DURHAM, N.C. -- A blood test that measures protein expelled
from damaged heart tissue is the best indicator yet of which
patients are at risk of dying within weeks of a suspected heart
attack, an international research team led by Duke University
Medical Center reported Wednesday.

The study, conducted in 96 United States and Canadian
hospitals and published in the Oct. 31 issue of the New England
Journal of Medicine, shows that the "troponin T" test is a
powerful indicator of how injured a heart is, especially when
used in patients who don't show clear evidence of trouble from
standard electrocardiography (EKG) readings.

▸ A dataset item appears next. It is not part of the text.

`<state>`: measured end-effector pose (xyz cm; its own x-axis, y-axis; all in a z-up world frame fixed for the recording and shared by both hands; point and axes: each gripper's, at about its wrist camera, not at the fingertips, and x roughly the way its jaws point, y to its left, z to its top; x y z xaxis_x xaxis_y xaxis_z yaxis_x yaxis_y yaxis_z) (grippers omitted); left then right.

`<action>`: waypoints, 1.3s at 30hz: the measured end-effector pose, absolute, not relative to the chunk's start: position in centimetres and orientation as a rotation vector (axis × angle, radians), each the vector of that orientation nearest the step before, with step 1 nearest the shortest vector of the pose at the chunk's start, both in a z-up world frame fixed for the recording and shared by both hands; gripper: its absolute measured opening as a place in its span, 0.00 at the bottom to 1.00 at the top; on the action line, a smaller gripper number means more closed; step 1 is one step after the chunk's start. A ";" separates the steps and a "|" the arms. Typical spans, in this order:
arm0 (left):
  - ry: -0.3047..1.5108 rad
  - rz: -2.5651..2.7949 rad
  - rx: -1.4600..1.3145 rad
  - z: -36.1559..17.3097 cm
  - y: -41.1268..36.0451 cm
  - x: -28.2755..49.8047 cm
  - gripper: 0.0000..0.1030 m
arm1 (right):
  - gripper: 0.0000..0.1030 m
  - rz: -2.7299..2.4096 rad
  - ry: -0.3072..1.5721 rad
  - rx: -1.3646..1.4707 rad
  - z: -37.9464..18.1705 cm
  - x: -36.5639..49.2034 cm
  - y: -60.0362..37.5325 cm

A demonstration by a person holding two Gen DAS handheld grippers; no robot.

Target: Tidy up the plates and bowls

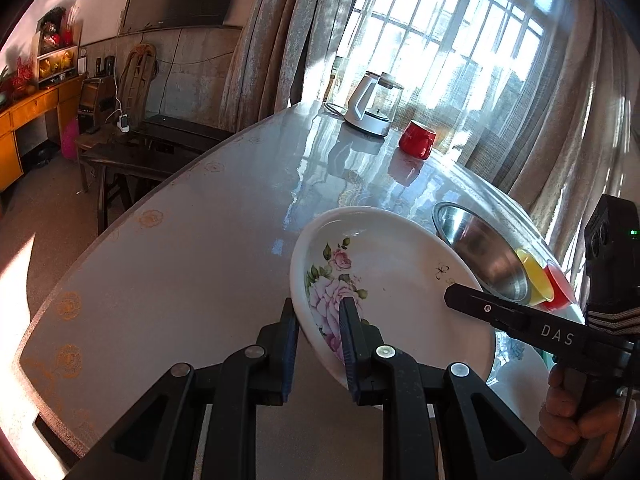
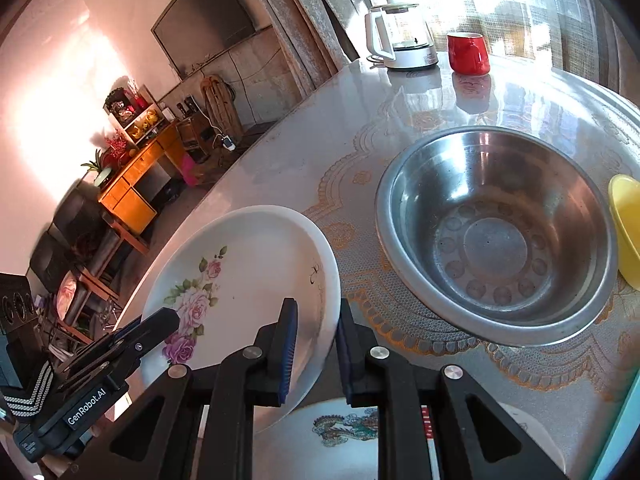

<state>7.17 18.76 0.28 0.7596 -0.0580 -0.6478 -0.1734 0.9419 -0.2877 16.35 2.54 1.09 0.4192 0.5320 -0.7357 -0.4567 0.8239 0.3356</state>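
A white plate with pink roses (image 1: 392, 280) is held tilted above the table, and it also shows in the right wrist view (image 2: 248, 280). My left gripper (image 1: 320, 344) is shut on its left rim. My right gripper (image 2: 316, 344) is shut on its right rim. A second plate with a dragon design (image 2: 340, 428) lies on the table under the right gripper. A steel bowl (image 2: 496, 236) sits to the right, with a yellow bowl (image 2: 626, 224) beyond it. In the left wrist view the steel bowl (image 1: 488, 256), yellow bowl (image 1: 534, 280) and a red bowl (image 1: 560, 286) stand in a row.
A round table with a lace-patterned cover (image 2: 400, 128) holds a white electric kettle (image 2: 400, 36) and a red mug (image 2: 468, 54) at the far side by the curtained window. A dark side table (image 1: 152, 148) stands beyond the table's left edge.
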 end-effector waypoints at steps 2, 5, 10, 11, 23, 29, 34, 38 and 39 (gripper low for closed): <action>0.701 0.043 -0.330 0.9 17.9 7.0 0.20 | 0.18 0.615 0.939 0.110 1.5 15.6 1.5; 0.690 0.005 -0.310 1.8 16.4 6.8 0.20 | 0.19 0.599 0.908 0.145 2.6 14.5 -0.7; 0.688 -0.069 -0.282 2.9 13.2 6.7 0.20 | 0.19 0.552 0.861 0.191 4.3 12.9 -4.4; 0.688 -0.088 -0.276 3.1 12.3 6.7 0.20 | 0.19 0.542 0.853 0.203 4.5 12.6 -5.3; 0.710 -0.284 -0.151 4.3 0.9 7.9 0.20 | 0.20 0.338 0.791 0.310 4.7 7.7 -16.4; 0.732 -0.368 -0.097 4.2 -5.0 8.2 0.20 | 0.20 0.221 0.760 0.369 4.3 5.7 -22.2; 0.763 -0.415 -0.056 3.4 -9.1 8.6 0.21 | 0.20 0.124 0.749 0.393 3.6 4.8 -25.9; 0.789 -0.428 -0.030 2.6 -11.6 9.1 0.21 | 0.20 0.061 0.757 0.406 2.7 4.9 -28.0; 0.798 -0.431 -0.029 2.4 -12.0 9.3 0.21 | 0.20 0.049 0.759 0.409 2.5 4.9 -28.4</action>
<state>9.30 -12.04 2.36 0.6158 -0.3851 -0.6874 0.3636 0.9129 -0.1857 4.90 -28.38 2.45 0.7280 0.1892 -0.6589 0.1026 0.9202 0.3777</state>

The researchers say the study is important because
physicians can't easily detect distinct signs of heart disease
in some patients who come to the hospital with chest pain. The
American Heart Association estimates that in one year as many
as 1.5 million Americans will have a heart attack and 500,000
of them will die. Thousands of those who will die will have
been prematurely released from the hospital because their heart
attack was not diagnosed, the study's authors said.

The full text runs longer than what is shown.